Ketiga, melanjutkan program prioritas pembangunan, utamanya : infrastruktur konektivitas,
pendidikan, kesehatan, kedaulatan pangan dan energi, kemaritiman, pariwisata, pertahanan,
serta pengurangan kesenjangan, guna semakin memperbaiki kualitas pembangunan;
Keempat, pemenuhan anggaran Kesehatan sebesar 5 persen dari APBN, dengan didukung
program yang lebih tajam dan luas, baik dari sisi demand maupun sisi supply.
Kelima, peningkatan kesejahteraan masyarakat miskin dan tidak mampu melalui program
bantuan sosial yang lebih berkesinambungan (KIP, KIS), termasuk perluasan cakupan penerima
Bantuan Tunai Bersyarat menjadi 6 juta KSM.

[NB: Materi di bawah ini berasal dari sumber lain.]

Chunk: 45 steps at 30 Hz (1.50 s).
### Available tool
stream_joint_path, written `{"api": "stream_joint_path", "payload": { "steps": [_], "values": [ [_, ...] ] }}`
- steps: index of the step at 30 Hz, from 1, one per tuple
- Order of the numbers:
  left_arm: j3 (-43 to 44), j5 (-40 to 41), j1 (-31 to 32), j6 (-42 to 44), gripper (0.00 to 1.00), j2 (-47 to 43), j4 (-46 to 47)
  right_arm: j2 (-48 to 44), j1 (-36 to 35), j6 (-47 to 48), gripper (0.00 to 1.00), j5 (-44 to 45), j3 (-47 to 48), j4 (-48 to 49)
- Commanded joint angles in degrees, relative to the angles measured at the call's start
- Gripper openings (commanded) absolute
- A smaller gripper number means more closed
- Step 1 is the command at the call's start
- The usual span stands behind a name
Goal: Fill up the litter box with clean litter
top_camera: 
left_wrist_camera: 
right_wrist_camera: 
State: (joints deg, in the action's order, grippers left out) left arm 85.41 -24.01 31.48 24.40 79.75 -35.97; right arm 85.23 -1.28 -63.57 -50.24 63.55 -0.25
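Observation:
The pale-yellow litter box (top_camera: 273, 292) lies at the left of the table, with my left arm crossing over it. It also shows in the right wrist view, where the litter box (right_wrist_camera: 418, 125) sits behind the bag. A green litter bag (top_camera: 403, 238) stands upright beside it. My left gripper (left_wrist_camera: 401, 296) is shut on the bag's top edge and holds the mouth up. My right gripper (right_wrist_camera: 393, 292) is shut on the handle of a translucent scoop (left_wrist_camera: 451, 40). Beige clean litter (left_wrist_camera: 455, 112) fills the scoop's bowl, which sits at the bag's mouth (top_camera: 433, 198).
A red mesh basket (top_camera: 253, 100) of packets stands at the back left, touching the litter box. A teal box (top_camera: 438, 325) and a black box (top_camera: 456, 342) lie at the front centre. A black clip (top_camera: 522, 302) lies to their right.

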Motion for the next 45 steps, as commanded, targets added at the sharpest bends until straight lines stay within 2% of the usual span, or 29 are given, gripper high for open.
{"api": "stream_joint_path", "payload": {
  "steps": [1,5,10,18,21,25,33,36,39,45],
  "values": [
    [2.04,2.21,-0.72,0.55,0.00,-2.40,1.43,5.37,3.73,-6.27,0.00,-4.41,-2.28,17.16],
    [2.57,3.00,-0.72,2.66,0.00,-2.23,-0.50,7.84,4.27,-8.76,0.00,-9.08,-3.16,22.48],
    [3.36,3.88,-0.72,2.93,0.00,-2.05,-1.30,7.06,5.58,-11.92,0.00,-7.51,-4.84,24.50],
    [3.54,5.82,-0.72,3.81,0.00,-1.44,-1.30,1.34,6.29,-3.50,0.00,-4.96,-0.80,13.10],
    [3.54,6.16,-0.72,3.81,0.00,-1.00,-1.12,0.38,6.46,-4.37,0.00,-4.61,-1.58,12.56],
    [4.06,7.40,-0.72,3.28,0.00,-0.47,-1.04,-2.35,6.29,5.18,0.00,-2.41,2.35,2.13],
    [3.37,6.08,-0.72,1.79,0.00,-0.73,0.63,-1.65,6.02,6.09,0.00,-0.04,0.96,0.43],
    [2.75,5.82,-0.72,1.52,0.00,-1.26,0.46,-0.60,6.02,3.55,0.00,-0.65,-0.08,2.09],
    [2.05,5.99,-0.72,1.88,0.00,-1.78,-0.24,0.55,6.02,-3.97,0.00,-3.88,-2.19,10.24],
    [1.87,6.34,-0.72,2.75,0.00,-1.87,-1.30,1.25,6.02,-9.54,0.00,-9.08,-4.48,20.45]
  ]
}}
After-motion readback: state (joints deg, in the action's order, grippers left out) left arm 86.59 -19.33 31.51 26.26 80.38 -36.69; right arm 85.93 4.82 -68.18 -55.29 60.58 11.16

Keenam, penyediaan kebutuhan pokok Perumahan melalui program Sejuta Rumah bagi
Masyarakat Berpenghasilan Rendah, dengan dukungan pembangunan rumah, subsidi bunga
kredit, dan bantuan uang muka rumah.
Ketujuh, menyelaraskan kebijakan Desentralisasi Fiskal dengan mengalihkan alokasi Dana
Dekonsentrasi/Tugas Pembantuan di Kementerian/Lembaga ke DAK, agar pembangunan lebih
merata dan lebih cepat, yang juga didukung dengan peningkatan alokasi Dana Desa mencapai
6,5 persen dari dan di luar Transfer ke Daerah, sesuai Road Map Dana Desa tahun 2015-2019.

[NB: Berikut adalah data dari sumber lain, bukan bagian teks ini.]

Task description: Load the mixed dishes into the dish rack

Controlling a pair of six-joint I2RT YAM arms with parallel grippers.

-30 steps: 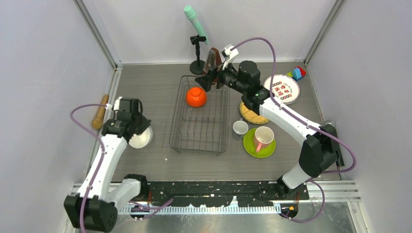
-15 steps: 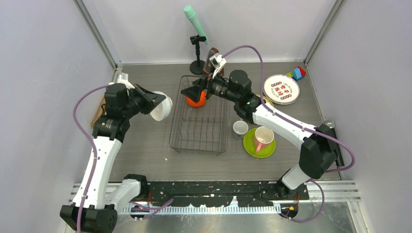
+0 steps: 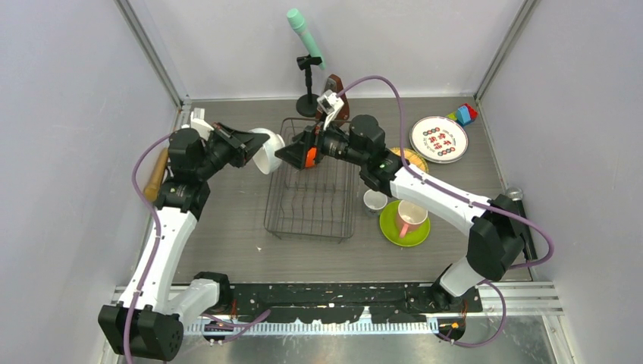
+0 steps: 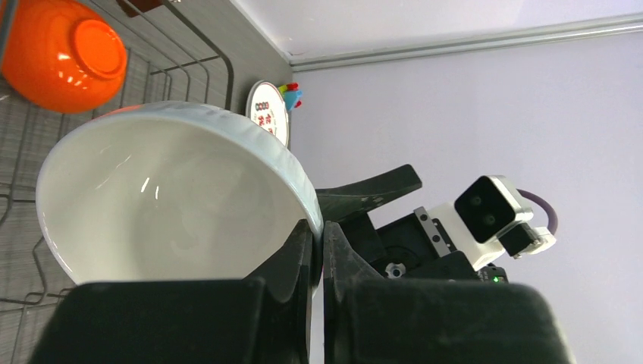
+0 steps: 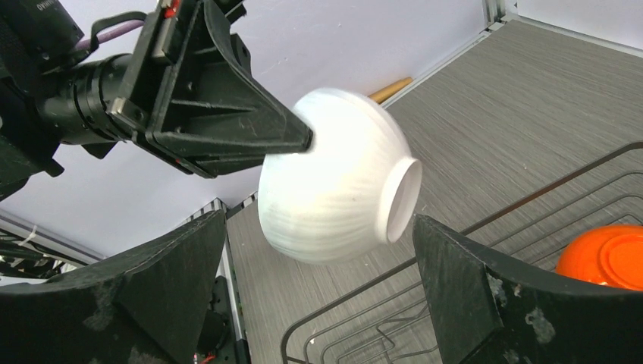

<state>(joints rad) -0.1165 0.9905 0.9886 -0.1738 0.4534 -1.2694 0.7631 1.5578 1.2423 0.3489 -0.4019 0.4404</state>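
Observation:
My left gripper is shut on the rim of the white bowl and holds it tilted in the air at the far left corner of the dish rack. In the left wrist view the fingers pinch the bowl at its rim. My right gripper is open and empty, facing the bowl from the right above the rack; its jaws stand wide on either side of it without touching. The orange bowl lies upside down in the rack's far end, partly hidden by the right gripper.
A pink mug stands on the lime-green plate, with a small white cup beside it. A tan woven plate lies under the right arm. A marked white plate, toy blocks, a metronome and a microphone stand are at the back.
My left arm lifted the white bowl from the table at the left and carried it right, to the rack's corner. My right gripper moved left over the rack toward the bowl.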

Sementara itu, pembiayaan anggaran untuk menutup defisit tahun 2016 disepakati sebesar
Rp273,2 triliun, yang terdiri dari pembiayaan utang sebesar Rp330,9 triliun dan pembiayaan
non utang sebesar negatif Rp57,7 triliun. Untuk mendukung kebijakan pembiayaan defisit APBN
2015 setara 2,15 persen PDB, maka pemerintah akan memanfaatkan sumber pembiayaan dalam
negeri dan luar negeri yang mempunyai risiko rendah, beban biaya yang murah, serta tidak ada
ikatan. Pemerintah akan memanfaatkan instrument pembiayaan yang tersedia secara optimal
dengan tanpa mengabaikan prinsip kehati-hatian. Selain itu, kebijakan pembiayaan juga akan
tetap dimanfaatkan untuk mengakselerasi pembangunan infrastruktur, investasi pendidikan ke
depan, serta penguatan program kredit usaha menengah, kecil, dan mikro.Mengenai PMN tahun
2016, pelaksanaannya akan dibahas kembali dalam RAPBN Perubahan tahun 2016.

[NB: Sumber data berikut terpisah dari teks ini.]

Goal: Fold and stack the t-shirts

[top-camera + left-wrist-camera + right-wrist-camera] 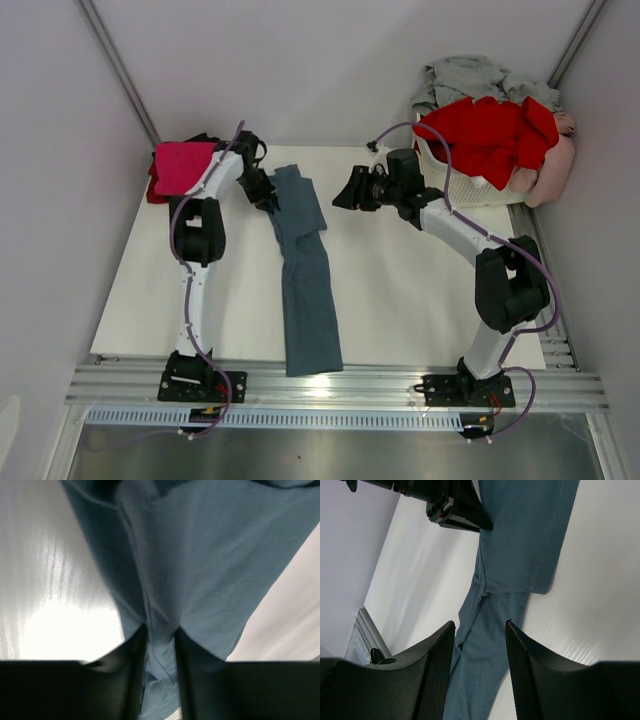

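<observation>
Arm bases [200, 380] at near edge, top view. Blue-grey t-shirt [305, 290] lies as a long narrow strip from mid-table to the near edge, between the arms. Left gripper [268, 195] is down on its far end. Right gripper [340, 193] hovers just right of it, off the cloth. Far left: magenta tee [183, 165] tops a pile, with a darker red edge under it. Far right: basket [455, 185] holds the red tee [490, 135], grey tee [470, 75] and pale pink tee [550, 170], all unfolded.

Left wrist: fingers [135, 670] pinch a ridge of blue-grey cloth, so clamped on it.

Right wrist: jaws apart, nothing between, table [600, 605] below.

Judging: lengthwise folds look done. Crosswise folds and stacking remain, and the basket tees are untouched.
</observation>
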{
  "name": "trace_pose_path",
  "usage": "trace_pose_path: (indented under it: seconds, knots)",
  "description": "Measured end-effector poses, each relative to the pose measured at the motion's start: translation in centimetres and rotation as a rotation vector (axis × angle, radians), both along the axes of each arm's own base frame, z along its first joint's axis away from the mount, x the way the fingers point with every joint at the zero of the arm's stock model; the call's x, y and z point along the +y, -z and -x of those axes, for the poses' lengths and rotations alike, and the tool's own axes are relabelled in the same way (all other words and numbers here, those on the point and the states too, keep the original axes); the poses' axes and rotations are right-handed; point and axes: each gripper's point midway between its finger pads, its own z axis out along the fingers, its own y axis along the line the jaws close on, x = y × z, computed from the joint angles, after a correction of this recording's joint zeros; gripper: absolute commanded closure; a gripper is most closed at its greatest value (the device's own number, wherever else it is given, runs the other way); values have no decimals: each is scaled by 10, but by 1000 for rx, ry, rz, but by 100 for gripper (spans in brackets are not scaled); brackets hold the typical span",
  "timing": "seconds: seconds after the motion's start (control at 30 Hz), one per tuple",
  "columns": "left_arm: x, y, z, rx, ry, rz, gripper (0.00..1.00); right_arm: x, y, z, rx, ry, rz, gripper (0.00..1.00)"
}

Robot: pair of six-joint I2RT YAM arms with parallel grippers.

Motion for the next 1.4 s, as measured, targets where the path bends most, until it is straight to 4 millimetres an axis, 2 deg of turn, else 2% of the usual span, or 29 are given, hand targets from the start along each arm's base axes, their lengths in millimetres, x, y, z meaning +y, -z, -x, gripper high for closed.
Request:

Dengan diselesaikannya pembahasan dan penetapan RUU APBN Tahun Anggaran 2016 pada
tanggal 30 Oktober 2015, maka Pemerintah akan segera menyelesaikan proses administrasi
anggaran selanjutnya, yakni dengan penetapan rincian anggaran belanja pemerintah melalui
Peraturan Presiden selambatnya bulan November 2015. Penerbitan dokumen pelaksanaan
anggaran (DIPA) dilakukan selambatnya di bulan Desember 2015, sehingga pada awal Januari
2016, seluruh program-program Pemerintah sudah siap untuk dilaksanakan.